Well it tells us that there are exactly 95 people with the lastName of Nara. It tells us that there are 6 other records in the range between Murphy and Nara (correctly totalling 101), and that there are 3 distinct records in that range.
If we look at the data we see exactly that:
There are 3 lastnames… Murray, Myer, and Maik which make up 6 entries between the 3 distinct names. This, therefore, gives us an average of 2 records per name.
So, now let’s look at an estimated execution plan for the following query:
where lastName = 'Murray'
And as you can see… the estimated number of rows is indeed 2.
Obviously we know that the actual number is 1, but that’s where the estimated and actual values will likely always differ… but with accurate statistics they should never deviate by enough to affect the ideal structure of an execution plan.
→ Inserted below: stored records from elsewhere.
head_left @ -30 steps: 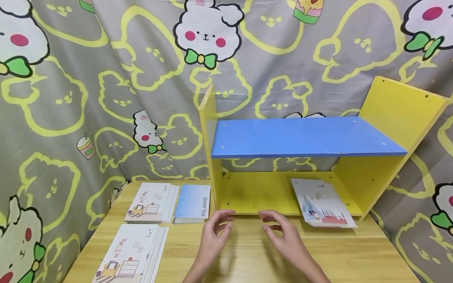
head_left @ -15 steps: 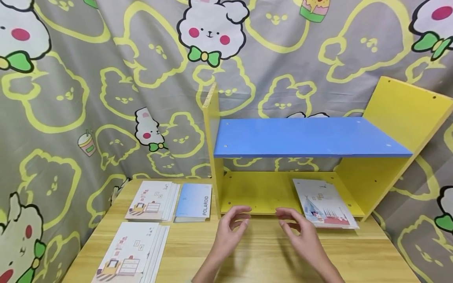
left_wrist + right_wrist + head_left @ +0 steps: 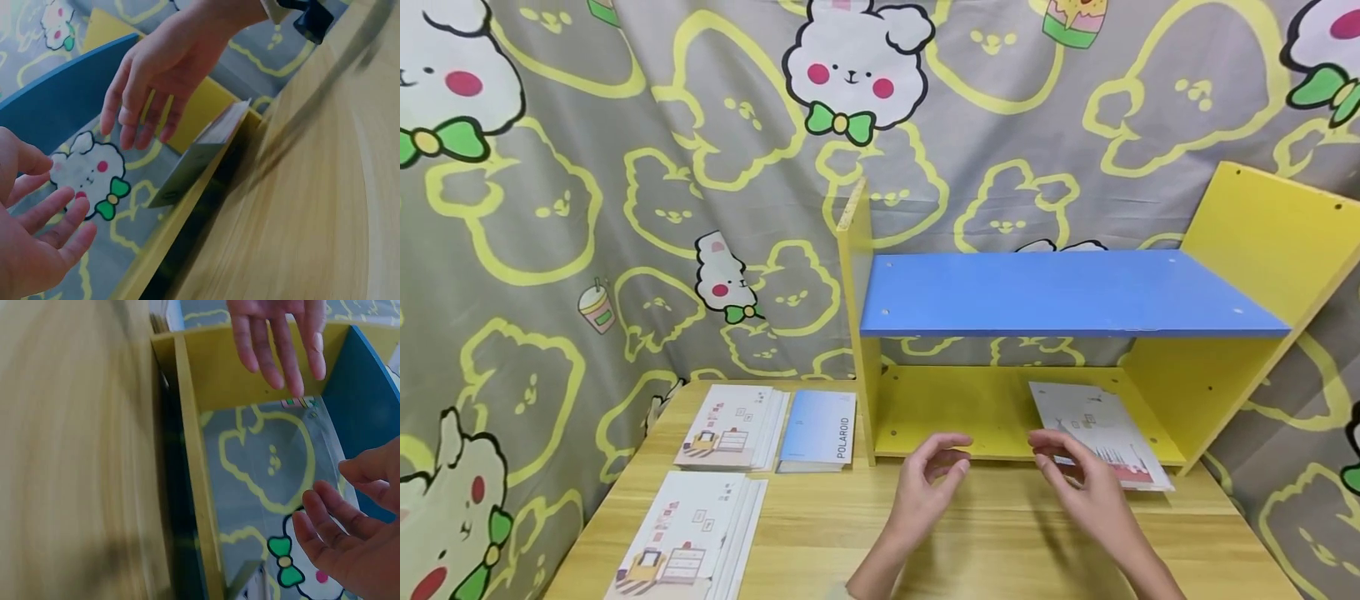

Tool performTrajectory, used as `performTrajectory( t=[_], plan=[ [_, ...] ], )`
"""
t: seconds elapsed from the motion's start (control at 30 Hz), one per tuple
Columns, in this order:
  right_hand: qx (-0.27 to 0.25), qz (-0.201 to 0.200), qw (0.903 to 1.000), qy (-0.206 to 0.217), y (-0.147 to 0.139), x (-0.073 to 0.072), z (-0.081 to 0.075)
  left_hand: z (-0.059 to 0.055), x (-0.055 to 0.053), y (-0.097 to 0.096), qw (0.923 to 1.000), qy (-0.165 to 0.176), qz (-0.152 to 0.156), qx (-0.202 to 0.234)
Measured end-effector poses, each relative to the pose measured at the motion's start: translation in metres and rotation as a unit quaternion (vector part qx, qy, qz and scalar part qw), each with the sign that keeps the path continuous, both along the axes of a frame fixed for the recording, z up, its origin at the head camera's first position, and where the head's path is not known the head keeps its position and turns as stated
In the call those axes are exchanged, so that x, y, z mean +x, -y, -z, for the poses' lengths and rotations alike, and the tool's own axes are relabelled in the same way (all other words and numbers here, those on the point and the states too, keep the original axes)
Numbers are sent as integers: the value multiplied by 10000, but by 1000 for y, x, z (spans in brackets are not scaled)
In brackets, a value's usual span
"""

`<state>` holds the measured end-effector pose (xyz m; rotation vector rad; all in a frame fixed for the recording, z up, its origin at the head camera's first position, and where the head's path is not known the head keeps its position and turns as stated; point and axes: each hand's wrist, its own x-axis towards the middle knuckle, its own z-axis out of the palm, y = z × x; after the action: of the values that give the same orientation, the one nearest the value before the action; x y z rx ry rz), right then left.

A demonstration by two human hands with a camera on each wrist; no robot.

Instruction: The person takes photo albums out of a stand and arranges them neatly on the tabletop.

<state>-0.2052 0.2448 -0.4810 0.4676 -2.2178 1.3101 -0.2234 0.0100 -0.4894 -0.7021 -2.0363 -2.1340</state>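
My left hand (image 3: 928, 487) and right hand (image 3: 1090, 492) hover over the wooden table before a yellow-and-blue shelf, a gap between them. Loosely bent fingers on both hold nothing. Behind the right fingers, a thin illustrated booklet (image 3: 1123, 429) lies on the yellow bottom board (image 3: 955, 408), its front end jutting past the board's edge; the hand hides part of its cover. In the left wrist view the left hand (image 3: 47, 237) is at lower left, the right one (image 3: 165, 81) above. The right wrist view has the right hand (image 3: 356, 525) at lower right.
The blue middle board (image 3: 1067, 292) spans between yellow side panels (image 3: 1277, 242). At the table's left lie two stacks of white illustrated booklets (image 3: 730, 429) (image 3: 677, 537). A blue POLAROID booklet (image 3: 816, 429) lies next to the left panel. A patterned curtain (image 3: 760, 192) hangs behind.
Both hands have moved to the right along the shelf front, and the right hand now overlaps the booklet on the board. The camera view has shifted slightly; the booklets lie as before.
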Motion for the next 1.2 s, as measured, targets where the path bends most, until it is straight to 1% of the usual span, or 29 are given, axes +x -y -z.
performTrajectory(
  t=[0.17, 0.37, 0.6, 0.83, 0.97, 1.1, 1.2],
  plan=[
    [69, 148, 9999, 57, -16, 1, -1, 1, -1, -14, 9999, -85, -43, 66],
    [138, 374, 9992, -59, -29, 3, -3, 0, -5, -34, 9998, -138, -8, 159],
    [213, 543, 9982, -99, -41, 1, -5, -1, -8, -57, 9994, -59, -59, 337],
    [349, 772, 9964, -68, -54, -4, 2, 7, -3, -77, 9990, 338, 51, 288],
    [361, 898, 9953, 16, -64, -7, 4, 10, -4, -90, 9988, 363, 57, 324],
    [113, 805, 9966, 146, -73, -9, 4, 13, -5, -103, 9991, 293, 124, 286],
    [40, 833, 9963, 196, -80, -8, 5, 15, -4, -112, 9992, 314, 130, 198]
  ],
)
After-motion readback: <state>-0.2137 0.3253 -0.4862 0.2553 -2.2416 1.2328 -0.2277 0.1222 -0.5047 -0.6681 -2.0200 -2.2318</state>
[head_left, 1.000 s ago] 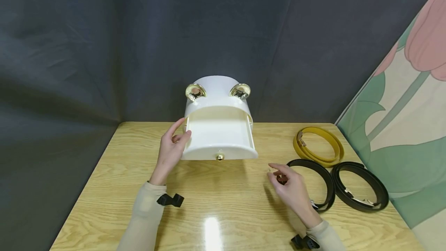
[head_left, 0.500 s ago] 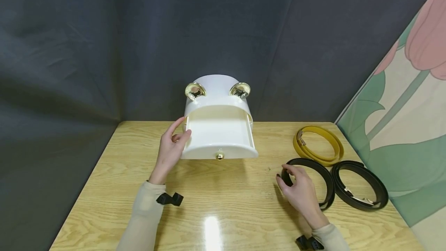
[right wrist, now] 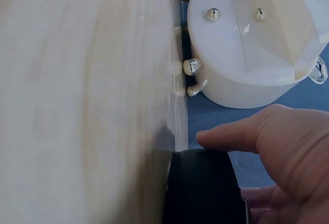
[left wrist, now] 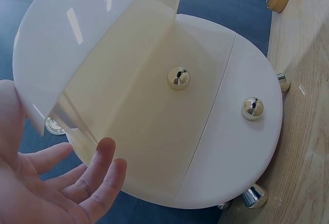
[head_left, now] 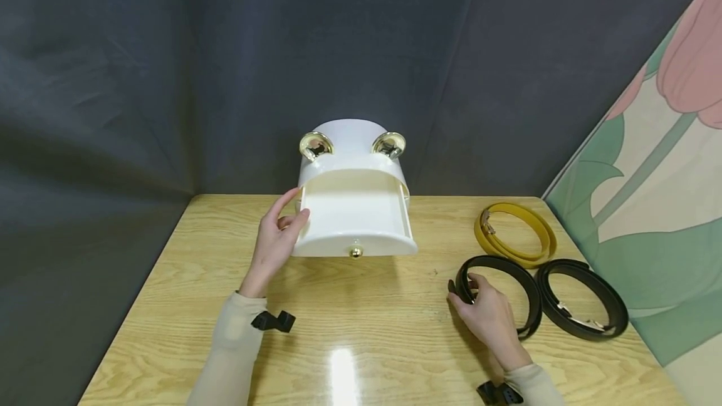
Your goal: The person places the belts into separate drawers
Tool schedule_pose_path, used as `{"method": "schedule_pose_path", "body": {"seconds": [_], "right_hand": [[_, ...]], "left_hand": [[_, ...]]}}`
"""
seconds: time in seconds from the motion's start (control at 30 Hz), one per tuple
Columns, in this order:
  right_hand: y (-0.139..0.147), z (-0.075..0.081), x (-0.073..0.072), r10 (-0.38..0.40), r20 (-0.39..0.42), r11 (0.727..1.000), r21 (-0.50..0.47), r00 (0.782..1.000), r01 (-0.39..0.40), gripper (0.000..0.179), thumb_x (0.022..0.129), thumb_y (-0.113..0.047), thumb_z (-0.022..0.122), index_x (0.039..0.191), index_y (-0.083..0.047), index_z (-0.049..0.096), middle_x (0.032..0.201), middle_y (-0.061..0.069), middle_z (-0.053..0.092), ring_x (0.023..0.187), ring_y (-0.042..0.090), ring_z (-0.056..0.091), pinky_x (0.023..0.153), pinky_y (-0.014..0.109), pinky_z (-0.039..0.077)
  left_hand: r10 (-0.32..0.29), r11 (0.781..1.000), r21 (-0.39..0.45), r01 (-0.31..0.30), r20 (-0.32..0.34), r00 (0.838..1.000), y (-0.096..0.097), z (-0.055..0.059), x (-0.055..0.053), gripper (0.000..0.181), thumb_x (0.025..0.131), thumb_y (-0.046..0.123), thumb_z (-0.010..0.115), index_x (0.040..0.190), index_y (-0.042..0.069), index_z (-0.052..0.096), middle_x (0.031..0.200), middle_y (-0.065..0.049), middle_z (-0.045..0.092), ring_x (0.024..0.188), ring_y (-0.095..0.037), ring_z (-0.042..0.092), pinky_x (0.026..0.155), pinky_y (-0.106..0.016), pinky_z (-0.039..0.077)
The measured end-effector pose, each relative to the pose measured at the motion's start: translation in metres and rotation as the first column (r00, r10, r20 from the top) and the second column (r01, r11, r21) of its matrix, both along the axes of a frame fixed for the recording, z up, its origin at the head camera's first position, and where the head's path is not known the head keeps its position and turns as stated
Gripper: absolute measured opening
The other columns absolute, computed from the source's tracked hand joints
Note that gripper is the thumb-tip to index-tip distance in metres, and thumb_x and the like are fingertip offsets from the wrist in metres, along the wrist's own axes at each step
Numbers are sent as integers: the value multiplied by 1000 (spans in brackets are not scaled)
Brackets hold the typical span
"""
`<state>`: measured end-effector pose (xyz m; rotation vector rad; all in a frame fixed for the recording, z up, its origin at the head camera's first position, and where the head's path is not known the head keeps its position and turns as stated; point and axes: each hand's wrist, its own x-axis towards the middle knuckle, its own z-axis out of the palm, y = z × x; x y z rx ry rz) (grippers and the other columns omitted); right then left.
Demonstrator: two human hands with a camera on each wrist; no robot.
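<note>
A white rounded cabinet with two gold ear-shaped pieces stands at the back middle. Its upper drawer, with a gold knob, is pulled out and has nothing in it. My left hand rests at the drawer's left side, thumb by its rim; in the left wrist view several fingers are loosely extended beside the cabinet. My right hand holds the left side of a coiled black belt, fingers inside the loop and thumb outside. The right wrist view shows the thumb against this belt at the tabletop.
A coiled yellow belt lies behind the held one, and another coiled black belt lies to its right. Light wood tabletop spreads below. Dark cloth hangs behind, and a tulip-patterned cloth hangs at right.
My right hand has moved right to the nearer black belt, and its fingers have closed on that coil's left side. My left hand and the drawer stay put.
</note>
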<state>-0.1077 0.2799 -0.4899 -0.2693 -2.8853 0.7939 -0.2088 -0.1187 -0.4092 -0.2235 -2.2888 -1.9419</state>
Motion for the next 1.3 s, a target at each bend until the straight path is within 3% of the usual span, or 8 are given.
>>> {"method": "schedule_pose_path", "body": {"seconds": [0.17,0.3,0.4,0.5,0.67,1.0,1.13,1.3], "right_hand": [[3,-2,0,-3,-16,1000,13,1000,3,54,95,-30,79,134,5,67,115,27,77,65,20,65,58,37,51],[4,-3,1,8,-47,999,39,999,-6,49,96,-30,78,132,4,70,112,25,78,63,21,70,55,38,53],[5,-2,-1,17,-61,998,54,998,-14,47,97,-31,79,131,2,72,112,24,79,65,25,73,53,39,53],[5,-2,-1,25,-71,997,69,997,-20,46,96,-31,79,129,0,74,112,23,80,70,28,75,56,41,55],[6,-3,1,35,-84,996,82,996,-28,41,96,-30,79,127,-3,77,109,20,81,70,27,75,57,43,55],[4,-2,1,45,-111,996,83,993,-35,38,96,-26,80,126,-4,78,92,19,81,52,11,55,48,32,42],[2,0,3,45,-106,996,84,993,-36,36,95,-22,79,125,-3,79,76,12,78,48,11,48,46,31,38],[0,7,5,25,-100,998,68,995,-18,35,94,-21,78,125,-5,79,51,-1,60,46,12,38,43,30,32]], "left_hand": [[-4,1000,-11,4,2,1000,1,0,0,52,108,28,64,159,27,51,73,-1,60,57,-8,46,49,-24,34],[-6,1000,-13,6,18,1000,0,1,1,52,108,28,63,159,28,50,101,-13,71,68,-7,59,50,-25,37],[-2,1000,-11,2,28,1000,-2,2,0,52,108,28,63,159,29,50,124,-21,70,80,-7,66,53,-24,41],[-6,1000,-10,7,33,999,-2,3,-1,53,108,28,63,160,27,50,131,-24,68,84,-5,68,56,-23,44],[-7,1000,-11,8,34,999,-1,3,-1,53,108,27,63,160,27,50,132,-22,67,88,-3,69,59,-23,47],[-7,1000,-1,7,28,1000,0,2,-1,53,108,27,63,160,26,50,131,-24,68,90,-1,70,64,-24,53],[7,1000,-16,-6,41,999,-1,1,0,53,108,26,64,159,26,50,125,-25,69,88,-3,69,63,-24,51],[6,999,-41,-4,41,999,-1,2,0,54,108,29,64,160,27,49,125,-24,71,90,-4,69,63,-24,51]]}}
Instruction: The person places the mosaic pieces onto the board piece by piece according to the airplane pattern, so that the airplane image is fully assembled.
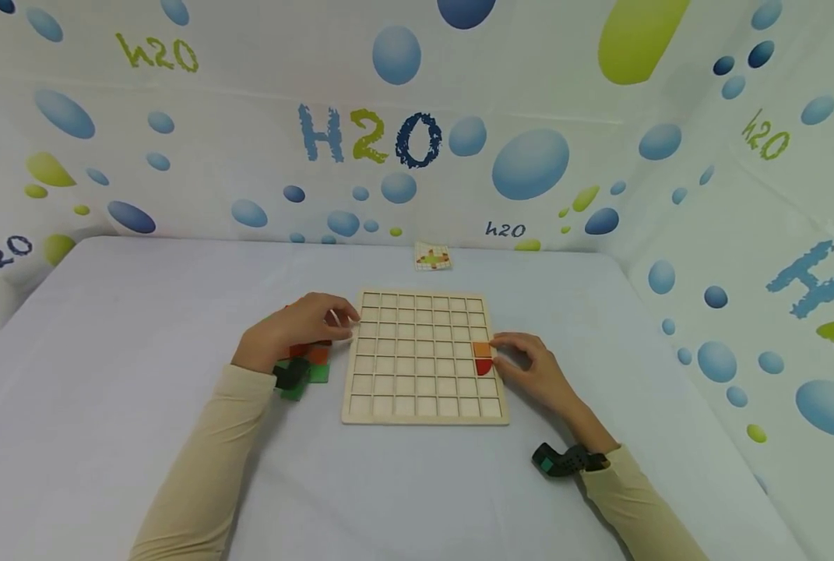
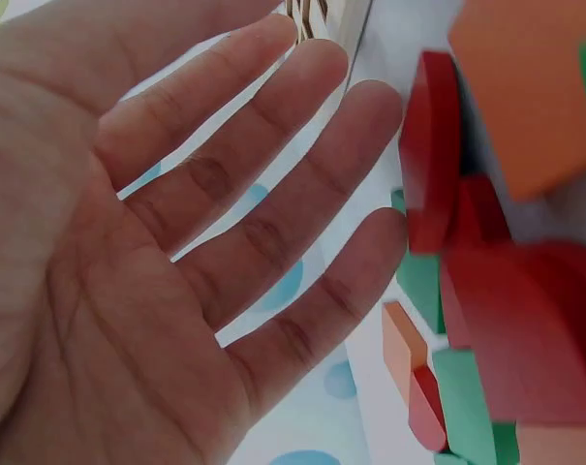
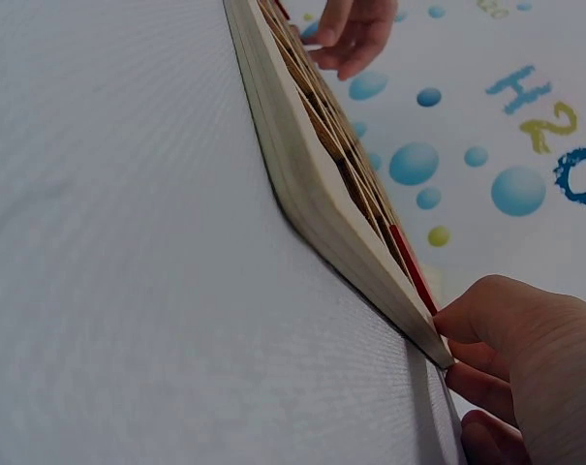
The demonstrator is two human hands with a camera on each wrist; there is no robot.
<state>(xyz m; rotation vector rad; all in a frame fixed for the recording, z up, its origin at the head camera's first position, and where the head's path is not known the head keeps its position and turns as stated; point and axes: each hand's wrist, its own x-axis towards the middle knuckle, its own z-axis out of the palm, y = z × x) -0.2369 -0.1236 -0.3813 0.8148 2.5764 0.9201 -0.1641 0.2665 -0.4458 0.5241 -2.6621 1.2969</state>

This is also where we can see the effects of not keeping your stats up to date though… the inbuilt rule is that statistics are updated when 20% of the data has been changed. In this particular example the Person table has (as we already know) 19972 records. Therefore we could update 3994 records without triggering an auto update of statistics.
Imagine if we updated 3994 records to have a lastName of Murray? What we then have is the potential to get a very poor execution plan if SQL believes it’s returning just 2 records and in fact it’s returning nearly 4000.
Now imagine that same impact if you are using tables with hundreds of millions of records? Your statistics could become grossly off target unless you maintain them regularly.